• Task directions:
Look through the records, and whenever a line includes the word "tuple", copy it.

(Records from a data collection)

────────

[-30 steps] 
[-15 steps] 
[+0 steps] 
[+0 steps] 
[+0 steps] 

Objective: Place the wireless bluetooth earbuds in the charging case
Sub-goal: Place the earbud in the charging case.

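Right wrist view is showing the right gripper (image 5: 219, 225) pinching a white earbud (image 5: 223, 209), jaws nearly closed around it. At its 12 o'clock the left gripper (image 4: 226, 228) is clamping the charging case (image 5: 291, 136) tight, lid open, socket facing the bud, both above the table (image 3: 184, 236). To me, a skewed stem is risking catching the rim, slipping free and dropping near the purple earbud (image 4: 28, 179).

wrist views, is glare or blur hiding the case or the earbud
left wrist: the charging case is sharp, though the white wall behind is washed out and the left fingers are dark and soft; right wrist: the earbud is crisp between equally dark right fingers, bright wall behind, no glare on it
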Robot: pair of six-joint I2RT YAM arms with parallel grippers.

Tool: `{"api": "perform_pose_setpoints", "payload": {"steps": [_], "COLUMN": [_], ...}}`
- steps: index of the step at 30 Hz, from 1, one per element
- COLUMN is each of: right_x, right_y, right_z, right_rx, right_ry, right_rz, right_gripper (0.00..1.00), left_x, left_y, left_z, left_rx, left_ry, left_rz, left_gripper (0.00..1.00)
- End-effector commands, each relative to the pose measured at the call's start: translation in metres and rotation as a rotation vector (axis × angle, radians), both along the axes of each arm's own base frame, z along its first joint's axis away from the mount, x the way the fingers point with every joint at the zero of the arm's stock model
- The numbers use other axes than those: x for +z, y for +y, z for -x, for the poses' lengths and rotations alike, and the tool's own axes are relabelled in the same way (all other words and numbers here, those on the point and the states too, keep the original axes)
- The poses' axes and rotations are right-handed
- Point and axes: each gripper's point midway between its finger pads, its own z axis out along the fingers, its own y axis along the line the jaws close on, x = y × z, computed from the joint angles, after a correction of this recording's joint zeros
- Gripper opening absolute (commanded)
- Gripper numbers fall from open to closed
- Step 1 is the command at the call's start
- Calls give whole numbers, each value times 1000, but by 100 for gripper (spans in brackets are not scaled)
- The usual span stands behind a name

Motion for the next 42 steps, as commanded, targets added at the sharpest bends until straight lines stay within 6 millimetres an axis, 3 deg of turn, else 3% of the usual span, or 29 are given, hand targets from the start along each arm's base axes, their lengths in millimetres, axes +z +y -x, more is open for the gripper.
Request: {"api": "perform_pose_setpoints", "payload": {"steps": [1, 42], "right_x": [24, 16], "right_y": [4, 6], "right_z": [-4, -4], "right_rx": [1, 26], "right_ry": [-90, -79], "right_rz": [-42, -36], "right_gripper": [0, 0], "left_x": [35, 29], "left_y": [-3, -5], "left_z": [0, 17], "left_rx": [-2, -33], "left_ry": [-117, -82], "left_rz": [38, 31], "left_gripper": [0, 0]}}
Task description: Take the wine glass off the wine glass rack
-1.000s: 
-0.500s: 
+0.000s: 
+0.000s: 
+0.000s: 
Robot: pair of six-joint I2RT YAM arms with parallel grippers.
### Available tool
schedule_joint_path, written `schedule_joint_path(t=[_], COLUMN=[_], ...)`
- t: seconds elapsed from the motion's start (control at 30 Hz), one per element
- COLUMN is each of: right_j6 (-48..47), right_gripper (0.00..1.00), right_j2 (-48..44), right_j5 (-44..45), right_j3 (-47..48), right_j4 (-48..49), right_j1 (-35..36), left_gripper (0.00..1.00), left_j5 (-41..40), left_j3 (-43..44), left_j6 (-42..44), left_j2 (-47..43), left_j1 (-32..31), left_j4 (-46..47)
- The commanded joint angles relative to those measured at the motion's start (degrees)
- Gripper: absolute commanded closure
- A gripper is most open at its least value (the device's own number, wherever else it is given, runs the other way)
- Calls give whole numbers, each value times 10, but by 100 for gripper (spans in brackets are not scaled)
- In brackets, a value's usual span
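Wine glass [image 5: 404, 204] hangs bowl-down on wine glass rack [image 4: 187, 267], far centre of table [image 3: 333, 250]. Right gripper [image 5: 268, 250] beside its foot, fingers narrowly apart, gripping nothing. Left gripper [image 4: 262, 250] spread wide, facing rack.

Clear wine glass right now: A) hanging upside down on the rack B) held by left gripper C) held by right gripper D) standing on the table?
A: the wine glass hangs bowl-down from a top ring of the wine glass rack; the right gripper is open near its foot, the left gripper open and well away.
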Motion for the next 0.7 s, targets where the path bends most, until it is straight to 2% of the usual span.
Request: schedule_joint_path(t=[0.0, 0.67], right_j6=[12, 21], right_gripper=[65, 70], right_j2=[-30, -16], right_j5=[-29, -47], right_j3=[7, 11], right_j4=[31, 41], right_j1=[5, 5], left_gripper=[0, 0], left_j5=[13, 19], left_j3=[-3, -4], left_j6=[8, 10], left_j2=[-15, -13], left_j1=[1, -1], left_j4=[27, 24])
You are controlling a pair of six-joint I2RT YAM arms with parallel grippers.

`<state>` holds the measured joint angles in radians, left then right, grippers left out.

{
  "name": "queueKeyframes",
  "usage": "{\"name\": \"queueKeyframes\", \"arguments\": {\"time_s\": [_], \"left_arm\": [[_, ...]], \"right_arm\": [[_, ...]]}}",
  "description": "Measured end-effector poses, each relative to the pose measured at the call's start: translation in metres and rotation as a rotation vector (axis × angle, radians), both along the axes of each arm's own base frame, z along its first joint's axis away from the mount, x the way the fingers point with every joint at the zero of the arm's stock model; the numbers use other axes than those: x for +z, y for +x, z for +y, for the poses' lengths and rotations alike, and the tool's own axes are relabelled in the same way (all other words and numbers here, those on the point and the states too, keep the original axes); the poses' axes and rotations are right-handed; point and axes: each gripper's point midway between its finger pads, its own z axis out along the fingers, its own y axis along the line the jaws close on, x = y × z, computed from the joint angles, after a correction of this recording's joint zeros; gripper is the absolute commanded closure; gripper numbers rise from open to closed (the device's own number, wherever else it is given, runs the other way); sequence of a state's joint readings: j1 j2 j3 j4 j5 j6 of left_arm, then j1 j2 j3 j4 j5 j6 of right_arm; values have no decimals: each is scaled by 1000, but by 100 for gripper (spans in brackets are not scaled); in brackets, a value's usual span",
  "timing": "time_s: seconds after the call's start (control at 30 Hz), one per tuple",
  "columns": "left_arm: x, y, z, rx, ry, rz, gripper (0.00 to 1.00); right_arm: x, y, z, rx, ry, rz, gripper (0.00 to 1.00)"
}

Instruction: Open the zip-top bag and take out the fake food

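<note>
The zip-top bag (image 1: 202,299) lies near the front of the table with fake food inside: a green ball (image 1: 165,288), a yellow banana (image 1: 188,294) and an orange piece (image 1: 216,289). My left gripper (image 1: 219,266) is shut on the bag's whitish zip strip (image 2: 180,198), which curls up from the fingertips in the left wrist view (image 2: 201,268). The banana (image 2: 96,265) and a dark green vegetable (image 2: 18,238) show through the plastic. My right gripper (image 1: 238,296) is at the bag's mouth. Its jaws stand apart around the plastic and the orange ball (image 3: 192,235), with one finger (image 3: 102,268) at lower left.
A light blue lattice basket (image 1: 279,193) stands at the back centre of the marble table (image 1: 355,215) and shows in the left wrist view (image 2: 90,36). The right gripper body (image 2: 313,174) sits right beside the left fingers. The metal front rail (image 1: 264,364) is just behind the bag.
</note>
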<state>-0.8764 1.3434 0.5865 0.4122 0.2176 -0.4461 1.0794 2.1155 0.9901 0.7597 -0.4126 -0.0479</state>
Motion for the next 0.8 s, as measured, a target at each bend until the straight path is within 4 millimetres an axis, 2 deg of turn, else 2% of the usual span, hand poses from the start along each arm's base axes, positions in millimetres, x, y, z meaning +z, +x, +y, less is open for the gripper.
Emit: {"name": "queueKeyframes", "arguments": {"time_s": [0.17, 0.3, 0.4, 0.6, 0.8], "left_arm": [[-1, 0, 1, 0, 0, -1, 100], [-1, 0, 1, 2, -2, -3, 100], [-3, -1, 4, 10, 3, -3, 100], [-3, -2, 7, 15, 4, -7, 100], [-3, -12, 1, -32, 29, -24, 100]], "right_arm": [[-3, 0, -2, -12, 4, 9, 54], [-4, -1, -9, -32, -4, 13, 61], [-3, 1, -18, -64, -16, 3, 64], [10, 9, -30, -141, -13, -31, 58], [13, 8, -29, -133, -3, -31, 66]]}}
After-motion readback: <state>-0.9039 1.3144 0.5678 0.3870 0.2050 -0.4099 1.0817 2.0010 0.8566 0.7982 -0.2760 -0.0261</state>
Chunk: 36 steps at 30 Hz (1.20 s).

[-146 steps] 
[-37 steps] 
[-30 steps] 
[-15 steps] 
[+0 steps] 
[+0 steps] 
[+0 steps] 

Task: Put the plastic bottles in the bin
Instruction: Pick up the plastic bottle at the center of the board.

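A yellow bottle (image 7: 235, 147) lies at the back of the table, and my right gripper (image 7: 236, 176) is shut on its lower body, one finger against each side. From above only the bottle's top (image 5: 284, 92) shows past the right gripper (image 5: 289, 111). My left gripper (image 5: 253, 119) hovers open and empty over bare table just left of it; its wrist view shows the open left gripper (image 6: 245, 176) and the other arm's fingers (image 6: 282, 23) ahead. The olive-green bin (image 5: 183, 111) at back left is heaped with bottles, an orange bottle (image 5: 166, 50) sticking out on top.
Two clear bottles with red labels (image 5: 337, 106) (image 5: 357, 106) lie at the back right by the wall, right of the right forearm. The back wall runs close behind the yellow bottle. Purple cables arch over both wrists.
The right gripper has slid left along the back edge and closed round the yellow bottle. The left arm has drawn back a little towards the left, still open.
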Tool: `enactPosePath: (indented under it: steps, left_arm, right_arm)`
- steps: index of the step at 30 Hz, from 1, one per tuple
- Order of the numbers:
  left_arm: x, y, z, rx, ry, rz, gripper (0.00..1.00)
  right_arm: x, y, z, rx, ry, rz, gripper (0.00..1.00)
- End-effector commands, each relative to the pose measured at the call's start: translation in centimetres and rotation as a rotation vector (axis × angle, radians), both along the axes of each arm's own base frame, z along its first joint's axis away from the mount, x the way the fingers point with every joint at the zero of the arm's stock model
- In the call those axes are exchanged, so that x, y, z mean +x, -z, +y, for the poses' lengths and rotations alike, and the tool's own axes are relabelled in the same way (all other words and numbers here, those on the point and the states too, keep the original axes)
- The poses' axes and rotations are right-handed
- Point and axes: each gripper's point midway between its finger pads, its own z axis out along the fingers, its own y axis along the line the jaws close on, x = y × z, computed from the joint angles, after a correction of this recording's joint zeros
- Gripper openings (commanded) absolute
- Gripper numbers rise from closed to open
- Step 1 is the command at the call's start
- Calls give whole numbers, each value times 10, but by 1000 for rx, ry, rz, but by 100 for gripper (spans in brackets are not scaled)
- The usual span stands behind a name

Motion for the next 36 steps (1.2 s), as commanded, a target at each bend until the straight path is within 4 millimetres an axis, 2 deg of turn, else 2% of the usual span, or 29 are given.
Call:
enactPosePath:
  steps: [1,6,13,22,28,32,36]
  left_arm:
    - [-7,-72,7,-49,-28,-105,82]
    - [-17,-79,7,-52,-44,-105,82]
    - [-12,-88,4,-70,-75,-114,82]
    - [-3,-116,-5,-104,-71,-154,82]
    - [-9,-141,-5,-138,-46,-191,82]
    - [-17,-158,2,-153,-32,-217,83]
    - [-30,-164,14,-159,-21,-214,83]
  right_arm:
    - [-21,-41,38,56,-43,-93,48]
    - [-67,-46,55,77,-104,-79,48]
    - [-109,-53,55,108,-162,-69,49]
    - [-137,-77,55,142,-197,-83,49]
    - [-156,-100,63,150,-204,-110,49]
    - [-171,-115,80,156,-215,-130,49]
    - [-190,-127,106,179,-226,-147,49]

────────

• Answer area:
  "timing": "time_s: seconds after the call's start (control at 30 Hz), one per tuple",
- steps: index of the step at 30 Hz, from 1, one per tuple

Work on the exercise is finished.